SQM2.20: Semiempirical quantum-mechanical scoring function yields DFT-quality protein–ligand binding affinity predictions in minutes

Adam Pecina,Jindřich Fanfrlík,Martin Lepšík,Jan Řezáč
DOI: https://doi.org/10.1038/s41467-024-45431-8
IF: 16.6
2024-02-06
Nature Communications
Abstract:Abstract Accurate estimation of protein–ligand binding affinity is the cornerstone of computer-aided drug design. We present a universal physics-based scoring function, named SQM2.20, addressing key terms of binding free energy using semiempirical quantum-mechanical computational methods. SQM2.20 incorporates the latest methodological advances while remaining computationally efficient even for systems with thousands of atoms. To validate it rigorously, we have compiled and made available the PL-REX benchmark dataset consisting of high-resolution crystal structures and reliable experimental affinities for ten diverse protein targets. Comparative assessments demonstrate that SQM2.20 outperforms other scoring methods and reaches a level of accuracy similar to much more expensive DFT calculations. In the PL-REX dataset, it achieves excellent correlation with experimental data (average R 2 = 0.69) and exhibits consistent performance across all targets. In contrast to DFT, SQM2.20 provides affinity predictions in minutes, making it suitable for practical applications in hit identification or lead optimization.
multidisciplinary sciences
What problem does this paper attempt to address?
This paper mainly addresses the problem of accurately predicting protein-ligand binding affinity in computer-aided drug design.

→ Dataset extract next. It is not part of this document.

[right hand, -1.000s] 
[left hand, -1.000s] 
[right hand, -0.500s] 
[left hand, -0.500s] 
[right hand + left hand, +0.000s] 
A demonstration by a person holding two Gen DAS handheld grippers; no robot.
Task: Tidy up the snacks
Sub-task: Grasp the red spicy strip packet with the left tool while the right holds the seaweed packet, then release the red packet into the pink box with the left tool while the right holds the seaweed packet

Existing methods, from simple scoring functions to advanced methods based on molecular dynamics or complex quantum mechanical calculations, often have their accuracy proportional to the computational cost. The researchers proposed a semi-empirical quantum mechanics scoring function called SQM2.20, which uses the latest computational methods and maintains efficiency even in systems containing thousands of atoms. SQM2.20 does not require fine-tuning for specific targets or protein-ligand interactions, and outperforms other scoring methods in a validation of a range of ligands on ten different protein targets, achieving accuracy comparable to density functional theory (DFT) calculations but taking only a few minutes of computation time. It is suitable for hit identification or lead optimization stages in the drug discovery process in practical applications. The paper also constructs a unique benchmark dataset called PL-REX, which includes high-quality crystal structures and experimental binding affinity data, for rigorous validation of various scoring methods.